- What to do
Please repeat all of the listing exactly.

- Source material
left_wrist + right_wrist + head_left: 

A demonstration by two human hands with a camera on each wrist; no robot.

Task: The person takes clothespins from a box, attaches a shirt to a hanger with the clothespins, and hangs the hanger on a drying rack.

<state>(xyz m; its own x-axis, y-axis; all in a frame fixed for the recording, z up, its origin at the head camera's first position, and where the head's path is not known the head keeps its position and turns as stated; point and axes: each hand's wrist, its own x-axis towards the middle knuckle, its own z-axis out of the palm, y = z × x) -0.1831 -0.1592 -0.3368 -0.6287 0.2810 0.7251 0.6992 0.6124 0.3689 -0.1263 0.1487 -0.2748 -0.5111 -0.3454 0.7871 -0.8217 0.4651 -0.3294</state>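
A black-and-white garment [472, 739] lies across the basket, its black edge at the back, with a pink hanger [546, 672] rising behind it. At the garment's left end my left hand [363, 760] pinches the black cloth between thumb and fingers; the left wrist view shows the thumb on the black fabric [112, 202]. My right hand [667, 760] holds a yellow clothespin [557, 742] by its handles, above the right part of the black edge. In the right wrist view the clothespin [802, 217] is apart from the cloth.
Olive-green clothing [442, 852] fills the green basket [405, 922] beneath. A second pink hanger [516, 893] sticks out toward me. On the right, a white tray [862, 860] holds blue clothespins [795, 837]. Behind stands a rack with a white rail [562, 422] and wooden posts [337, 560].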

- Exercise answer
left_wrist + right_wrist + head_left: 

A demonstration by two human hands with a camera on each wrist; no robot.

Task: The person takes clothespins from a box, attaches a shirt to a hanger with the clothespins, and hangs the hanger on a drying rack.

<state>(xyz m; its own x-axis, y-axis; all in a frame fixed for the recording, z up, its origin at the head camera's first position, and where the head's path is not known the head keeps its position and turns as stated; point and axes: each hand's wrist, its own x-axis towards the middle knuckle, its own z-axis out of the palm, y = z × x) -0.1831 -0.1592 -0.3368 -0.6287 0.2810 0.7251 0.6992 0.6124 0.3689 -0.1263 0.1487 -0.2748 -0.5111 -0.3454 0.7871 -0.8217 0.4651 -0.3294</state>
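A black-and-white garment [472, 739] lies across the basket, its black edge at the back, with a pink hanger [546, 672] rising behind it. At the garment's left end my left hand [363, 760] pinches the black cloth between thumb and fingers; the left wrist view shows the thumb on the black fabric [112, 202]. My right hand [667, 760] holds a yellow clothespin [557, 742] by its handles, above the right part of the black edge. In the right wrist view the clothespin [802, 217] is apart from the cloth.
Olive-green clothing [442, 852] fills the green basket [405, 922] beneath. A second pink hanger [516, 893] sticks out toward me. On the right, a white tray [862, 860] holds blue clothespins [795, 837]. Behind stands a rack with a white rail [562, 422] and wooden posts [337, 560].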

With that, the output is complete.